What Supervision Does
- Provides annotators for bounding boxes, masks, labels, heatmaps, and tracking trails on images and video
- Includes object tracking algorithms (ByteTrack, SORT) that work with any detector output
- Offers filtering and zone-based counting for line crossing and polygon region analytics
- Converts between detection formats from YOLO, Detectron2, SAM, and other model families
- Handles video I/O with frame-by-frame or batch processing pipelines
Architecture Overview
Supervision centers on a Detections data class that normalizes outputs from any model into a consistent format (xyxy boxes, masks, confidence, class IDs, tracker IDs). Annotators and trackers consume Detections objects, and all components are stateless and composable so you can chain them freely.

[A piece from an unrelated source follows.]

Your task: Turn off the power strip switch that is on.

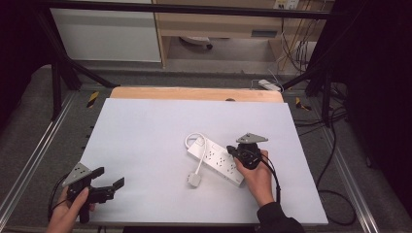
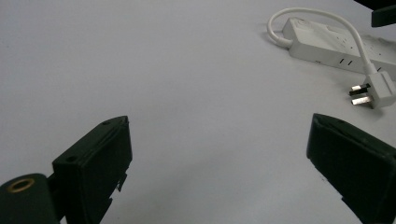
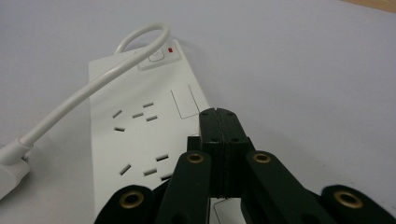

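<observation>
The white power strip (image 1: 216, 160) lies flat and at a slant right of the desk's (image 1: 145, 131) middle, well in from every edge. Its short cable (image 1: 197, 145) loops out of the far-left end and runs back toward the person, ending in a plug (image 1: 194, 179) that rests on the surface just beside the strip's near long side, prongs bare.

The right claw (image 1: 232, 151) sits over the strip's near-right end, with its jaws clenched together and nothing between them; in the right gripper view its tips (image 3: 219, 123) hang above the strip's top face, beside a row of sockets, with the switch (image 3: 159, 55) and its red light at the far end. Whether the tips touch the strip cannot be told.

The left claw (image 1: 108, 178) is near the front-left corner of the desk, well apart from the strip, released with its jaws spread wide over bare surface. In the left gripper view the strip (image 2: 336, 44) and plug (image 2: 376, 88) lie at the upper right.

Open room spreads across the whole left half and the far stretch of the desk. The surface is a plain pale sheet; a wooden strip (image 1: 194, 93) shows along its far edge. Grey floor, metal rails and loose cables surround it.
</observation>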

Self-Hosting & Configuration
- Install from PyPI with optional extras for video codecs
- No server or GPU required for annotation and tracking logic
- Pair with any detection model (Ultralytics, Grounding DINO, SAM, etc.)

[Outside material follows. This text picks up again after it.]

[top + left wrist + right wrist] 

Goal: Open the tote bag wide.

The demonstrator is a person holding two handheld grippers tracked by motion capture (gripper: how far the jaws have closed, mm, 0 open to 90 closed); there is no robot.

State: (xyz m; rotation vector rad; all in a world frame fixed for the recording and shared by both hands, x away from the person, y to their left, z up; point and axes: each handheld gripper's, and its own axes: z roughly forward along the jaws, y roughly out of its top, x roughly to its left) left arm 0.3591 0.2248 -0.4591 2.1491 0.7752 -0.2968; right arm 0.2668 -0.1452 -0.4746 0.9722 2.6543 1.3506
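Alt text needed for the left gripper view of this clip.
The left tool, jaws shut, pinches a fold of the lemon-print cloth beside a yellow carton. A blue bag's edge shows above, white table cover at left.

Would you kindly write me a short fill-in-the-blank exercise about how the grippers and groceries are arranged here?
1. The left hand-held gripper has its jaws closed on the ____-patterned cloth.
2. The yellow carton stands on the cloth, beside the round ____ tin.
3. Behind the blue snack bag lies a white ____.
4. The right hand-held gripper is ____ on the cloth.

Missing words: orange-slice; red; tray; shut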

- Use the VideoSink and get_video_frames_generator helpers for video pipelines
- Integrates with Roboflow Inference for managed model hosting, but works fully standalone
Key Features
- Model-agnostic: normalizes outputs from 15+ detection and segmentation frameworks
- Rich annotation toolkit with 10+ built-in visual styles
- Zone-based analytics for counting objects entering, leaving, or occupying a region
- Video utilities handle frame extraction, FPS control, and output encoding
- Actively maintained with frequent releases and growing community
Comparison with Similar Tools
- OpenCV — low-level image operations; Supervision provides higher-level vision pipeline components
- Ultralytics — bundles a specific model (YOLO); Supervision is model-agnostic post-processing
- Detectron2 — Meta's detection framework; Supervision complements any framework as a utility layer
- MMDetection — full detection toolbox; Supervision focuses on downstream processing and visualization
- DeepSORT — tracking only; Supervision combines tracking with annotation, filtering, and counting
FAQ
Q: Does Supervision train or run detection models? A: No. Supervision handles everything after inference: annotation, tracking, filtering, and counting. Bring your own model.
Q: What detection formats are supported? A: YOLO, Detectron2, SAM, Grounding DINO, PaddleDetection, and any custom model that outputs boxes or masks.
Q: Can I use it for real-time video? A: Yes. The library is lightweight enough for real-time pipelines when paired with a fast detector.
Q: Is GPU required? A: Not for Supervision itself. GPU is only needed if your upstream detection model requires it.